Required work - Return the listing below character for character.

Dataset content -
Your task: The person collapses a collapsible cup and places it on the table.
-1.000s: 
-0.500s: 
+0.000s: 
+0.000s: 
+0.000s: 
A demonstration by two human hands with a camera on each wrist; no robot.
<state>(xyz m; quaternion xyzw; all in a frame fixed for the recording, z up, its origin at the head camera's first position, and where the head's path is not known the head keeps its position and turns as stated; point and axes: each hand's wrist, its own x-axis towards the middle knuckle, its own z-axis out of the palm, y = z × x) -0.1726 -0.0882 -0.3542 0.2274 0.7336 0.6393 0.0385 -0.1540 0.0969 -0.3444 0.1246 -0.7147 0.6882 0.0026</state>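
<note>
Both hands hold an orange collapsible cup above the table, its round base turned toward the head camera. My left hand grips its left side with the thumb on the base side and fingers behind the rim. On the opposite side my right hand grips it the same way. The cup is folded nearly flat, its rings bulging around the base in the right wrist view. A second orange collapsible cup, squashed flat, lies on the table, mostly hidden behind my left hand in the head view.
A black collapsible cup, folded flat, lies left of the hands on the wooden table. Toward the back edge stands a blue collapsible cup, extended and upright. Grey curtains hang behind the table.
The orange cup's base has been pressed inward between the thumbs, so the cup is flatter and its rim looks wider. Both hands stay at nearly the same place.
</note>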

Answer space -
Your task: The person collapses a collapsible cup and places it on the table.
-1.000s: 
-0.500s: 
+0.000s: 
+0.000s: 
+0.000s: 
A demonstration by two human hands with a camera on each wrist; no robot.
<state>(xyz m; quaternion xyzw; all in a frame fixed for the recording, z up, its origin at the head camera's first position, and where the head's path is not known the head keeps its position and turns as stated; point and axes: each hand's wrist, its own x-axis towards the middle knuckle, its own z-axis out of the palm, y = z × x) -0.1726 -0.0882 -0.3542 0.2274 0.7336 0.6393 0.0385 -0.1540 0.0969 -0.3444 0.1246 -0.7147 0.6882 0.0026</state>
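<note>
Both hands hold an orange collapsible cup above the table, its round base turned toward the head camera. My left hand grips its left side with the thumb on the base side and fingers behind the rim. On the opposite side my right hand grips it the same way. The cup is folded nearly flat, its rings bulging around the base in the right wrist view. A second orange collapsible cup, squashed flat, lies on the table, mostly hidden behind my left hand in the head view.
A black collapsible cup, folded flat, lies left of the hands on the wooden table. Toward the back edge stands a blue collapsible cup, extended and upright. Grey curtains hang behind the table.
The orange cup's base has been pressed inward between the thumbs, so the cup is flatter and its rim looks wider. Both hands stay at nearly the same place.
</note>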

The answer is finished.